For the data that follows, report how many lines contain the word "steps", and nothing else.

(DATASET EXTRACT Opens)

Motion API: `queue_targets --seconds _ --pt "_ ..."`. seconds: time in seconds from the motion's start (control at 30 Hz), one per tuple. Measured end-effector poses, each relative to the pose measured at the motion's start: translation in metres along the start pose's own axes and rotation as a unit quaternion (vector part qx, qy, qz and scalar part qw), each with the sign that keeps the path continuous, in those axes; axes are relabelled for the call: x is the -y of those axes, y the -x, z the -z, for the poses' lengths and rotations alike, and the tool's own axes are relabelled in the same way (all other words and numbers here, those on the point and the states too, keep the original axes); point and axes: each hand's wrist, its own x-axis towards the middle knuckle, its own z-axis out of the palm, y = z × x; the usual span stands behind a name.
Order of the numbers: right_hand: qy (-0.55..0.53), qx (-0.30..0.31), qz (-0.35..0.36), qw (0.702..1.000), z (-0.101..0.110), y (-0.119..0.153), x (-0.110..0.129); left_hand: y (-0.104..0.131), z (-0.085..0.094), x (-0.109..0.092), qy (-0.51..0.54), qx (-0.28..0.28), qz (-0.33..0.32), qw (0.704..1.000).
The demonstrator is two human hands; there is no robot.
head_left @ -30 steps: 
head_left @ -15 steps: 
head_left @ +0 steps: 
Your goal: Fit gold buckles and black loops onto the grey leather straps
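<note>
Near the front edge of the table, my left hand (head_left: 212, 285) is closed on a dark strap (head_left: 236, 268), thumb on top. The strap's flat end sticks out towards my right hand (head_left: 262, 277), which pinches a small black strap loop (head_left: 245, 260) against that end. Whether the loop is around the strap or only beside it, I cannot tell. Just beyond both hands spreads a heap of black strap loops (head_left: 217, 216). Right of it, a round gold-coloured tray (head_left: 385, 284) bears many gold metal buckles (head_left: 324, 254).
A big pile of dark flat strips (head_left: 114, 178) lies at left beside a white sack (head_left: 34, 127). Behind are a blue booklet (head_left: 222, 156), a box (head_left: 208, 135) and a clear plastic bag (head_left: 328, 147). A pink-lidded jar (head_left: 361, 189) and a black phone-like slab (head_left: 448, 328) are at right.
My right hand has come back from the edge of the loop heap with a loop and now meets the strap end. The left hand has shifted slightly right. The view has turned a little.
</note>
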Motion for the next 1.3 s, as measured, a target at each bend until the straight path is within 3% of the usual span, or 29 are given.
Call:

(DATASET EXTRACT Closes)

- _SOLUTION FOR THIS TASK_:
3